Os mortos ensinam sem pretensões…

¿Sabe aqueles livros poeirentos, aquela sala obscura chamada biblioteca? ¿Sabe aquela senhora impoluta mexendo em papéis, zelando por livros (uma coisa que geralmente se trata com desdém)? ¿Lembra-se daqueles volumes marrons e espessos, que enfeitaram muita casa de bacana e nunca foram mexidos, com aquelas folhas de letrinhas miúdas e títulos cifrados? Pois é: esse foi meu Mundo, essa foi a minha Escola — porque Educação mesmo eu tive à altura das canelas de meus pais. E depois de passar pelo Mundo eu terei resgatado para a vida muito do Humanismo dos mortos.
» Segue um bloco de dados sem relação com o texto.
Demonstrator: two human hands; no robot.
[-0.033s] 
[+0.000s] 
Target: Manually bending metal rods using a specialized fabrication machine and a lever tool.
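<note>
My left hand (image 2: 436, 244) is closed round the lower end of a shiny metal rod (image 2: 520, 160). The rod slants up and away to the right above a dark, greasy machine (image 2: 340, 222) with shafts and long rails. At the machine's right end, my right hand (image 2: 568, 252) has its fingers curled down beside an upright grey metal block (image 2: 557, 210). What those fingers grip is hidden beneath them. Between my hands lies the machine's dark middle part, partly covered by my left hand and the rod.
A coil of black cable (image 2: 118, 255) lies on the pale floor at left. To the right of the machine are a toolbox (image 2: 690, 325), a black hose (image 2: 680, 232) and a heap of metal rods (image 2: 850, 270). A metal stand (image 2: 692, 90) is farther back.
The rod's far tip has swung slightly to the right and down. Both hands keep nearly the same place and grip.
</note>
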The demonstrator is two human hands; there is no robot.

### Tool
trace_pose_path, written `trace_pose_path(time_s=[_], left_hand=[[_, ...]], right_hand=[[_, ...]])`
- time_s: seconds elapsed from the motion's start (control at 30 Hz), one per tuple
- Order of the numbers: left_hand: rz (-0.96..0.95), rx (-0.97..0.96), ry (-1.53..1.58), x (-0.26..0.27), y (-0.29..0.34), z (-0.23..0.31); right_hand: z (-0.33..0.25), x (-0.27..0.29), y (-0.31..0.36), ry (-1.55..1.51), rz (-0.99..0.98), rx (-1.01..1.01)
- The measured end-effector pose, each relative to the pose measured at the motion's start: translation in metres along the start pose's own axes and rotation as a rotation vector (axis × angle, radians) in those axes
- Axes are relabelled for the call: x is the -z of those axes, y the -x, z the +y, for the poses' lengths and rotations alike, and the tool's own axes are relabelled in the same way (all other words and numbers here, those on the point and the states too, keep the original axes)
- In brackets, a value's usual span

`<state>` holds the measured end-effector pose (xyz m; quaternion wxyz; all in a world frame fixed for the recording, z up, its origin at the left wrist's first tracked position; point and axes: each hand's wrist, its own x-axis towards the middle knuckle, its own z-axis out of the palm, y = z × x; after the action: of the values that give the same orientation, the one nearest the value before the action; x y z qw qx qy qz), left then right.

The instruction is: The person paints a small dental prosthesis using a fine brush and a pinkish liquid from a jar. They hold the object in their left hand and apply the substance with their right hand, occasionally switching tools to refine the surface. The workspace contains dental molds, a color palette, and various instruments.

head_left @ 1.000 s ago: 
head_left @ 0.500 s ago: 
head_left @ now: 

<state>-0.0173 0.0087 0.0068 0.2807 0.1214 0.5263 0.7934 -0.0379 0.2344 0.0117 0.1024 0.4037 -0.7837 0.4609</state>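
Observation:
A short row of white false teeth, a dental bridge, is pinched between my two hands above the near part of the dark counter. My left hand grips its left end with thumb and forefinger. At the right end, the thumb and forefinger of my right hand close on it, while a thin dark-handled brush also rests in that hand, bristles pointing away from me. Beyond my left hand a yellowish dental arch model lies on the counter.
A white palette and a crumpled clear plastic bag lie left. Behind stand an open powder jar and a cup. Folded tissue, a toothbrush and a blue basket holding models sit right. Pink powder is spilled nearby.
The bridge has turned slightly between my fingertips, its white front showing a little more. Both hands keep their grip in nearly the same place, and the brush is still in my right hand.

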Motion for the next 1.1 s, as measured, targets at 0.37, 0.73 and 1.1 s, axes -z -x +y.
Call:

Eu terei ressuscitado muitas mentes criadoras, na pessoa de suas idéias vivas, e terei continuado outras obras do pensamento — eu farei o Homem ser, em espécie, ETERNO. Ora, este não é um papel exclusivo de santos e ascetas ─ é uma tarefa para muitos, senão para todos.

Aliás, como o antigo pensador, eu amei mais os mortos do que os vivos. Dialoguei com eles, tomei café na minha sala antiga, onde eles se sentiriam muito bem! Em companhia deles olhei a gaivota feliz sobre a Praia do Canto e o albatroz triste por seu mergulho frustrado…

Eles, os mortos, ensinam sem pretensões, fazem esse bem sem salário, sem olhar a quem, afinal, eles não precisam de alimentos ou remédios para sobreviver. São os mortos ─ pasmem ─ quem mais sabe sobre a vida. E eu me desenvolvi assim: sugando a vida onde quer que ela esteja. Ela está desprezada nos livros, no Mundo do pensamento, da contemplação e da Natureza. A vida está nas pessoas que não a consumiram para pagar um sucesso sem substância.

Sim. Mas e os vivos? Os vivos precisam de compreensão e amor; precisam renunciar em parte a pretensão insana da “felicidade”, e precisam, finalmente, dar ouvidos a quem já viveu. Veja, olhando agora os milênios de História, olhando os bilhões de escritos, o avanço da capacidade racional do Homem, então hoje é factível entender por que Sócrates disse “nada sei”… Mas é preciso lembrar que Sócrates morto sabe mais do que um milhão de vivos, que passam ao nosso lado sem sequer suspeitar o valor da Humanidade. (D.S.B).